[Data excerpts]
Segment Open
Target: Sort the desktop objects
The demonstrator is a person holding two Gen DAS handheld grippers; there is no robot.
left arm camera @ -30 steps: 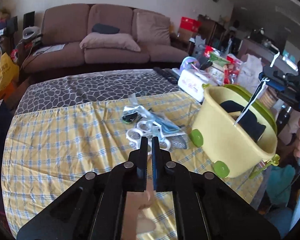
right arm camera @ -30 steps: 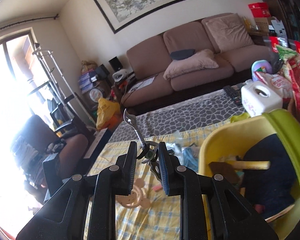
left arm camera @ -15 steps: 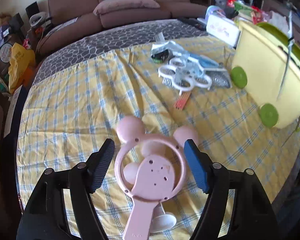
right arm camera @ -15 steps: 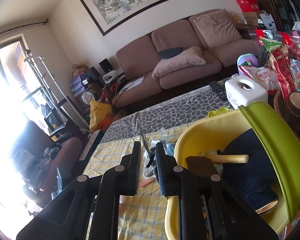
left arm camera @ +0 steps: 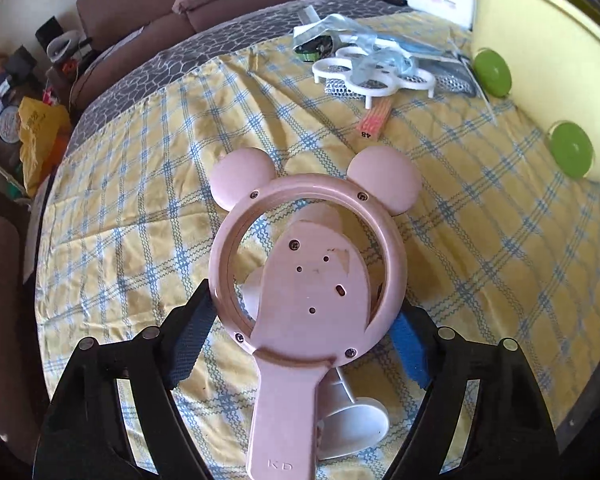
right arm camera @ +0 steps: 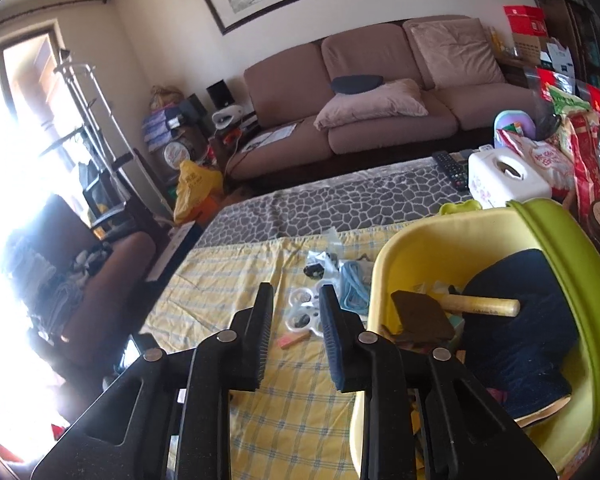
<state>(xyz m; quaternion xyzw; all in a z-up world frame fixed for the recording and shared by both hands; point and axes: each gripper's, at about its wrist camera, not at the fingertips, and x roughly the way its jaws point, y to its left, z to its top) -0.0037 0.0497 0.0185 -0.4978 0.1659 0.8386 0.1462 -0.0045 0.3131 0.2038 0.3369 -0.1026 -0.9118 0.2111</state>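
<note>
Left wrist view: the left claw has dropped toward the bench, its jaws just spread wide around the ring of a pink mouse-eared fan lying on the cloth, pads beside the ring, apparently not yet pressing. Right claw has just parted slightly with nothing between its jaws; the wrench it pinched is gone, probably released into the yellow tub at its right.
</note>
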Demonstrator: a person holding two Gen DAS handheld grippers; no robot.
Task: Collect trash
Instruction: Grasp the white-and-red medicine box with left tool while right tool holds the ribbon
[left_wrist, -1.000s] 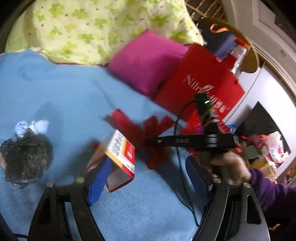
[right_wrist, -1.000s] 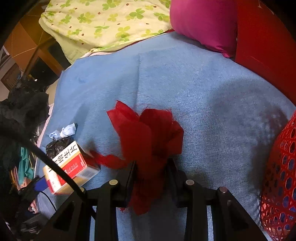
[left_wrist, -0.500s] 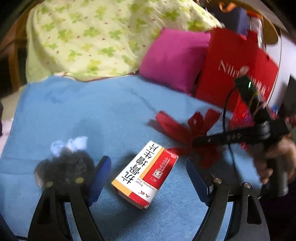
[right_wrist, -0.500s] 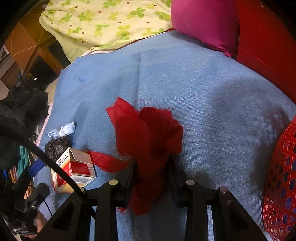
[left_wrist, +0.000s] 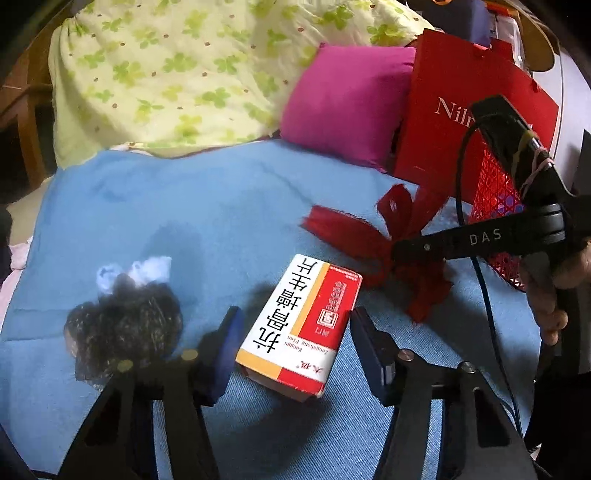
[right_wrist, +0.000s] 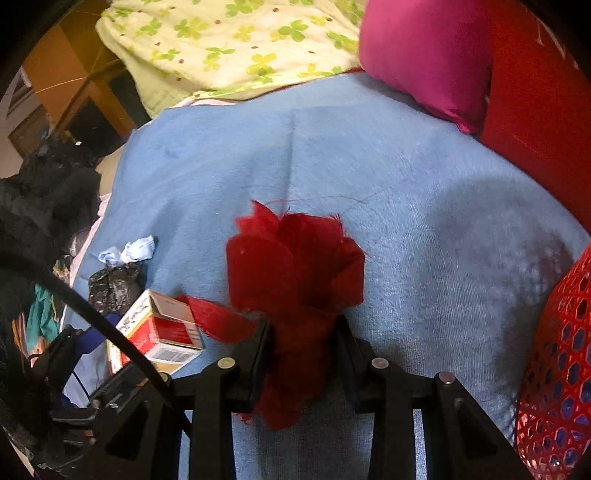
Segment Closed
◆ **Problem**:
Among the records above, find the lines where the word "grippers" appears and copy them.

◆ **Output for this task**:
The demonstrator is a person holding two Gen DAS handheld grippers; there is no robot.
Demonstrator: a person holding two Gen DAS handheld grippers; no robot.

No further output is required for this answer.